His lawyer argues the ACB case should not be used against his client. After all, he argues, no formal charges have been laid against his client.


“I have heard of the fresh allegations against Mr Lin in the social media but section 42 of the Constitution provides that any person is presumed innocent until proven guilty by a competent court of law. So on these allegations, I can't comment much as we haven't received any report of bad behavior from the Prison authorities who are keeping him. 


In early July of 2023, Lin was transferred from Maula Prison in Lilongwe to Mzimba Prison, thanks to the PIJ investigation. Surveillance footage captured Lin at his Area 9 residence, his farm Teng Fei Farm in Lumbadzi, in shopping malls, and at a garage, wearing his regular clothes and being driven around in his private vehicle. 


But quizzed by PIJ about the investigations into those revelations, Prison spokesperson Steven Meke defended Lin saying he did not break any law while in prison.


“He has never gone outside prison illegally,” said Meke.


Such protestations hardly diminish the negative reputation Lin has attained over the years. 

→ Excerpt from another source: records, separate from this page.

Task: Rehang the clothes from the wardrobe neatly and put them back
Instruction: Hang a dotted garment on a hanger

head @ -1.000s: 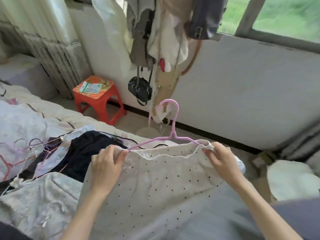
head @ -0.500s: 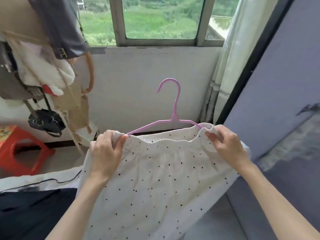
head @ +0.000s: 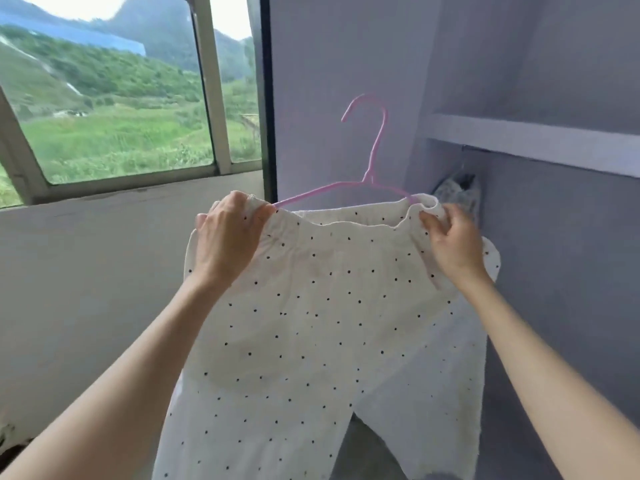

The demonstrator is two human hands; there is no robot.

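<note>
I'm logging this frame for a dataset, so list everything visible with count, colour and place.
trousers: one pair, cream with black dots, hung on the hanger, centre
hanger: one, pink, in the waistband, hook free
wardrobe: one, pale purple, right
shelf: one, white, inside wardrobe
hanging garment: one, light patterned, under the shelf
window: one, pale frame, upper left, green hills outside
wall: one, white, below window
left hand: grips waistband's left end
right hand: pinches waistband's right end

Both bare forearms raised and stretched forward, left hand [head: 227, 242] held knuckles up with fingers curled over a pinched fold of cloth, right hand [head: 452, 244] held level with it, fingertips and thumb closed on cloth, wrists straight, hands well apart
</note>
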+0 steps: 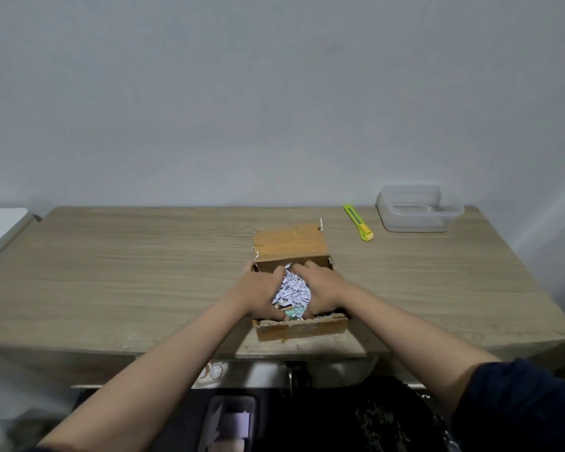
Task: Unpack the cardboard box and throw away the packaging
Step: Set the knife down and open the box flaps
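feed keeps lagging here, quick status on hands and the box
Left hand and right hand both in the open cardboard box, cupped around shredded paper. Utility knife and clear container off to the right, nothing in the way.

Both hands are sunk in the open box [302, 329] on the worktop [144, 272]. The left hand [261, 293] and right hand [320, 293] press from either side on a heap of paper shreds [293, 288]. The far flap [291, 241] lies open. Beyond it lie a yellow-green cutter [357, 222] and a clear tub [419, 208].
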Tool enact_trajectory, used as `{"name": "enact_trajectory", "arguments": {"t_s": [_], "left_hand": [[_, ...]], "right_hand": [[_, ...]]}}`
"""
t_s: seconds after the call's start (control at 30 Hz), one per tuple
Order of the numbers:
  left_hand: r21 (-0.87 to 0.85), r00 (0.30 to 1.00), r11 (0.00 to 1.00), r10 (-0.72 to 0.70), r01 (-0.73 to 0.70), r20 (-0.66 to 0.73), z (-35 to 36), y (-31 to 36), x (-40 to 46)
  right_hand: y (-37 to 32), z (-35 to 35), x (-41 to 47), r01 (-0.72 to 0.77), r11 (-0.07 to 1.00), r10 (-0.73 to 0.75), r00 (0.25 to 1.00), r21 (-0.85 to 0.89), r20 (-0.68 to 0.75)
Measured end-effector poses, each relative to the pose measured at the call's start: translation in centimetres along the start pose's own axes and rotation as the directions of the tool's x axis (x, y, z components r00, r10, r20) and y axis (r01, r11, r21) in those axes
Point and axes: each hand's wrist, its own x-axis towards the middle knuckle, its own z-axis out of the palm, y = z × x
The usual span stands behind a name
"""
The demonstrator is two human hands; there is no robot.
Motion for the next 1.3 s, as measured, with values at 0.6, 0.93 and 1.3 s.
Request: {"name": "enact_trajectory", "arguments": {"t_s": [0.6,0.93,1.3], "left_hand": [[-0.549,0.933,0.800,0.036,-0.242,-0.359,-0.9,-0.4,-0.8],[-0.473,0.900,0.844,0.027,-0.254,-0.435,-6.9,1.1,1.4],[-0.498,0.913,0.831,0.029,-0.248,-0.406,-7.3,12.7,9.0]], "right_hand": [[0.2,-3.0,-2.6,0.120,0.944,-0.001,0.933,0.307,-0.360],[1.1,-9.3,-4.3,0.174,0.954,-0.036,0.877,0.246,-0.479],[12.8,-11.6,-10.7,0.128,0.963,-0.012,0.898,0.236,-0.440]]}}
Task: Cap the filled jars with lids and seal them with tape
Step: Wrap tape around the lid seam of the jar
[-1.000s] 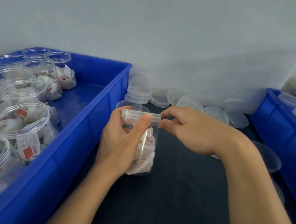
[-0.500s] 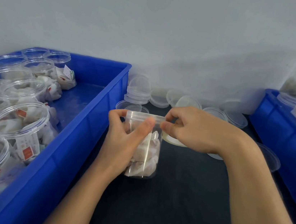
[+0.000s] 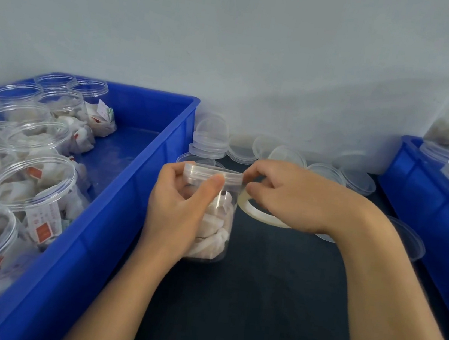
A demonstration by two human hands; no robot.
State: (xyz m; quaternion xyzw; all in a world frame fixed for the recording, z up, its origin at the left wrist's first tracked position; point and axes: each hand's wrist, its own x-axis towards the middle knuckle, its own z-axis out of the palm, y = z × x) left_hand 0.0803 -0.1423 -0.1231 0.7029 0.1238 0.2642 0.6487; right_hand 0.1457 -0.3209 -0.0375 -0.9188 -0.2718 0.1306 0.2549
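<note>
A clear plastic jar (image 3: 214,225) filled with white sachets stands on the dark table, with a clear lid (image 3: 211,173) on top. My left hand (image 3: 181,207) grips the jar from the left, its thumb pressed against the lid's rim. My right hand (image 3: 288,195) holds a roll of clear tape (image 3: 257,212) just right of the jar, with its fingertips pinched at the lid's right edge. The strip of tape itself is too clear to make out.
A blue crate (image 3: 115,212) at the left holds several open filled jars (image 3: 29,187). Loose clear lids (image 3: 211,142) lie stacked and scattered along the wall behind the jar. A second blue crate (image 3: 426,208) with jars stands at the right.
The tape roll has come into view under my right hand, which moved slightly right along the lid's rim. My left hand keeps its grip on the jar.
</note>
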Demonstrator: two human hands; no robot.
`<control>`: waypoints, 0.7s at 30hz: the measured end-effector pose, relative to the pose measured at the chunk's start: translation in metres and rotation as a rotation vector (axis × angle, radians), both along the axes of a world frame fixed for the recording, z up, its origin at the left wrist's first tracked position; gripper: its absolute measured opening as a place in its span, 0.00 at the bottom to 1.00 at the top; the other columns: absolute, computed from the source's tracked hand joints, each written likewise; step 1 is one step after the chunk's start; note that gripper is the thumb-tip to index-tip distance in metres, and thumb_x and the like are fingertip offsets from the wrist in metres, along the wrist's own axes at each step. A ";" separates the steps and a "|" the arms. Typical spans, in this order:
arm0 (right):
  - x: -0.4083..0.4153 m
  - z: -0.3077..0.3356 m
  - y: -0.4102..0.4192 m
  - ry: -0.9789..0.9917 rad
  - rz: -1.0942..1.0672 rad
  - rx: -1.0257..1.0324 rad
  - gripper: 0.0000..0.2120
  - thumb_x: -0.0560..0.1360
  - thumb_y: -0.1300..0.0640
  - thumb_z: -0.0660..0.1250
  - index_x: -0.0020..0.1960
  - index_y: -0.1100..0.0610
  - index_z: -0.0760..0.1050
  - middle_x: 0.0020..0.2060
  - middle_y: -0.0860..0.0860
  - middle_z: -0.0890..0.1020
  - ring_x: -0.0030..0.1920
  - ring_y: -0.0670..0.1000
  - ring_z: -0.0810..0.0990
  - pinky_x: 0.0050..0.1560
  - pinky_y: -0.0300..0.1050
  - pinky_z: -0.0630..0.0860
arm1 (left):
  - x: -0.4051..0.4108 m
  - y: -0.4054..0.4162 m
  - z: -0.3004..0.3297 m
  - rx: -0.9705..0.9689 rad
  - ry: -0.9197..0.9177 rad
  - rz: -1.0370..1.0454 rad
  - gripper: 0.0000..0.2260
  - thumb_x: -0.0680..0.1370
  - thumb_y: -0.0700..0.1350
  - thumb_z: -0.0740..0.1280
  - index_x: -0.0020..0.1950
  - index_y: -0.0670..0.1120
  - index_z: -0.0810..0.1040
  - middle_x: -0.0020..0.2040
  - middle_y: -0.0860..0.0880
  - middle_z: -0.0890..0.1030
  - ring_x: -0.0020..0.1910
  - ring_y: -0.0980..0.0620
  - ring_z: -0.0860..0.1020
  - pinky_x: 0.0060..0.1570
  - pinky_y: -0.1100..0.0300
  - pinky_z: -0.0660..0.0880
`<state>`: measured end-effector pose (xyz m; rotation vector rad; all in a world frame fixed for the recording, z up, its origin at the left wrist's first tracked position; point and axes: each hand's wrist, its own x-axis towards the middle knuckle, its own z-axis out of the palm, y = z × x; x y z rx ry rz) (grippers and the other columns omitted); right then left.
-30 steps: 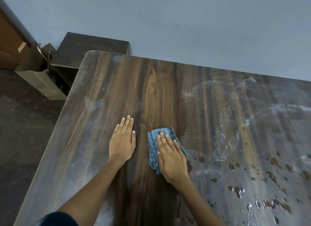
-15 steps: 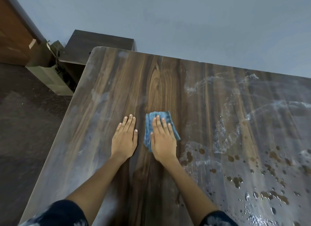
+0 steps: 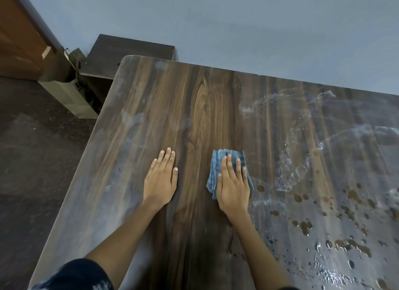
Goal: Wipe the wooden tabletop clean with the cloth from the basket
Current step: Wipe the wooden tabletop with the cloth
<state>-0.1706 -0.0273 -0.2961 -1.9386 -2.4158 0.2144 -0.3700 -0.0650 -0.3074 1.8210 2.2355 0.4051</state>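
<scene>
I'm in the wiping step: my right hand (image 3: 234,185) lies flat, fingers straight, pressing the folded blue cloth (image 3: 216,171) against the wooden tabletop (image 3: 194,108), with nothing curled round it. The cloth sits under that palm, its edges showing past the fingertips and on the thumb side. My left hand (image 3: 160,179) rests flat and empty on bare wood beside the cloth, apart from it, bracing me. The wood around and beyond the cloth looks dry and dark. To the right of the cloth lie brown droplets (image 3: 302,223) and whitish wet smears (image 3: 287,173), the nearest drop almost touching the cloth's edge. I judge much of the job remains. Next I should sweep the cloth rightward through those spots with steady downward pressure, keeping the fold from bunching.
</scene>
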 end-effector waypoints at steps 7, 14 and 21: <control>-0.055 0.007 -0.001 0.026 0.015 -0.082 0.28 0.78 0.50 0.37 0.76 0.58 0.49 0.76 0.53 0.55 0.76 0.54 0.50 0.73 0.49 0.43 | 0.000 -0.022 -0.003 -0.028 0.012 0.002 0.26 0.79 0.52 0.42 0.74 0.43 0.56 0.75 0.48 0.58 0.73 0.55 0.51 0.71 0.58 0.49; -0.036 0.002 -0.081 0.030 0.372 -0.091 0.26 0.79 0.50 0.47 0.74 0.58 0.58 0.73 0.54 0.63 0.74 0.53 0.59 0.70 0.53 0.54 | 0.002 -0.032 -0.003 -0.026 -0.009 0.012 0.26 0.78 0.52 0.41 0.74 0.42 0.57 0.75 0.48 0.58 0.73 0.55 0.50 0.71 0.59 0.47; 0.036 0.007 -0.109 -0.058 0.465 -0.106 0.26 0.81 0.50 0.37 0.72 0.57 0.62 0.71 0.52 0.65 0.73 0.50 0.58 0.70 0.51 0.51 | 0.003 -0.045 -0.003 -0.037 -0.020 0.010 0.27 0.78 0.53 0.41 0.74 0.43 0.55 0.75 0.49 0.56 0.74 0.55 0.50 0.71 0.59 0.47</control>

The Natural Resources Justice Network (NRJN), a civil society network focussing on good governance in the natural resources sector, protested the idea of Lin being considered for a presidential pardon for good behavior.

“I don’t think that he will be pardoned but if at all he can be pardoned then it shows that we are not serious in handling dangerous international criminal offenses and pardoning him it’s more like endorsing the crimes that this person did in Malawi,” said NRJN National Coordinator Kennedy Rashid.

Any such moves, Rashid warned, risks turning the presidential pardon into a reward for serious crime.

 “We shouldn’t abuse the relief that is there using Presidential Pardon to sanction dangerous crimes like wildlife crimes because this is a criminal that’s more like endorsing where others might commit the same crime in the coming future hoping that will be pardoned by incoming Presidents, so I would say that to us a Network we don’t want to be using such relief that is there for others that are serving other sentences to be used on such a dangerous crime,” 

This article was produced by the Platform for Investigative Journalism (PIJ), an independent centre for investigative journalism. PIJ is committed to professional and ethical journalism.